Teachers are expected to deliver carefully planned, well-sequenced lessons that progressively build conceptual understanding over time. They must provide opportunities for concepts to be revisited and embedded to ensure secure acquisition of knowledge is in place, aiming for the growth in cultural capital to become clear and ensuring the curriculum for our disadvantaged pupils is not reduced in anyway.
Real-time feedback, assessment, data analysis through the use of INSIGHT, our internal data grids and pupil progress meetings heighten our awareness of the academic needs of our disadvantaged pupils, ensuring pupils secure the desired skills and knowledge in every area of learning. Teachers use resources that are well selected to support the acquisition of learning and enable independent engagement and application of knowledge by all disadvantaged pupils.

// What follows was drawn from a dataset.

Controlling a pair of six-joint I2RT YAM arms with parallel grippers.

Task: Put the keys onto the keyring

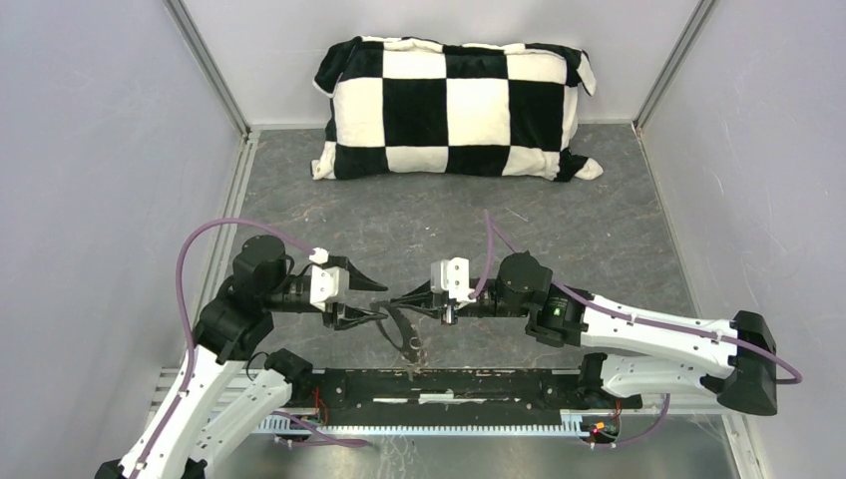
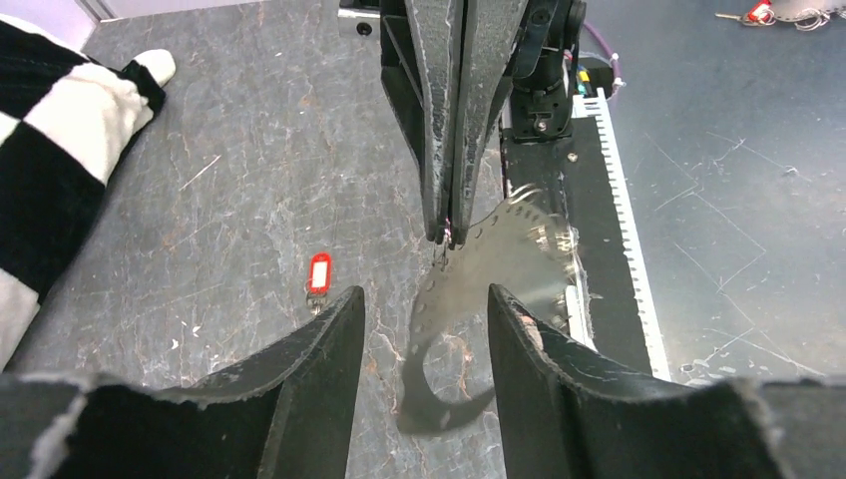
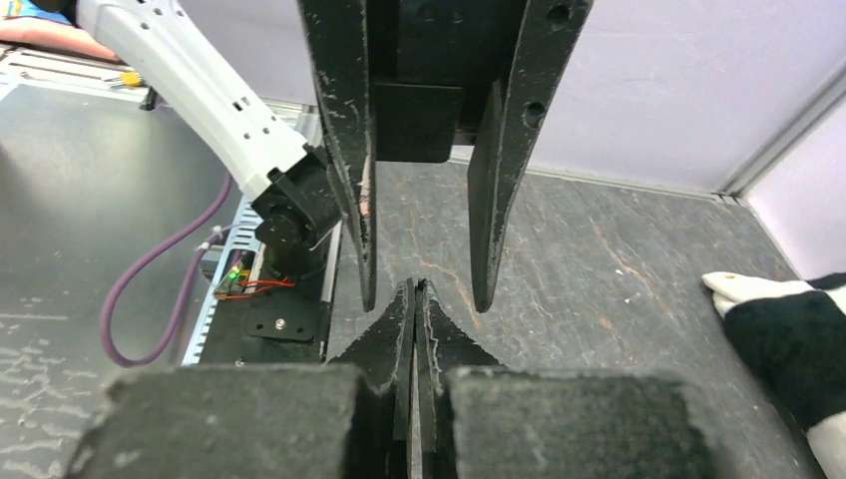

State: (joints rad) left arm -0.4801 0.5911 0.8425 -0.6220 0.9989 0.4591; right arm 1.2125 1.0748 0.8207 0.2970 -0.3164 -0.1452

Continued Professional Development ensures teachers and support staff fully understand why we need to raise the cultural capital and outcomes for our disadvantaged pupils and their families.
Targeted Academic Support
Assessment informs future curriculum delivery and intervention where needed. Academic intervention is used, within our tiered approach, to target academic gaps to ensure our disadvantaged pupils are not disadvantaged further. Pupils are selected for intervention through in class assessment and the use of our internal data grids, giving consideration to those pupils who have slipped from their last statutory assessment point or when a barrier to learning is identified. Intervention data is tracked with the expectation that the disadvantaged pupils are making at least expected progress and with the aspiration that they attain in-line with their non-disadvantaged peers.
Wider Strategies
Support for the parents within our disadvantaged families is varied and bespoke. Our families’ level of disadvantage can often move within a continuum of disadvantage and their needs vary accordingly. Through an open door policy, our Parent Support Advisor, staff team and parental engagement opportunities, we strive to understand and collaborate with parents and carers to secure a positive learning environment both at home and at school. Our Shakespeare Food Shop and Breakfast club are designed to support families with elements of life that are often a struggle. Subsidised residentials and peripatetic music lessons support the growth of individual cultural capital.
Impact
We will know this strategy is being effective when: disadvantaged pupils’ recall of knowledge and learning mirrors or surpasses that of their non disadvantaged peers.
There is an increase in cultural capital held by our disadvantaged pupils.
All disadvantaged pupils are making at least expected progress and striving for accelerated progress to ensure they are performing at age-related expectation or better across reading, writing and maths.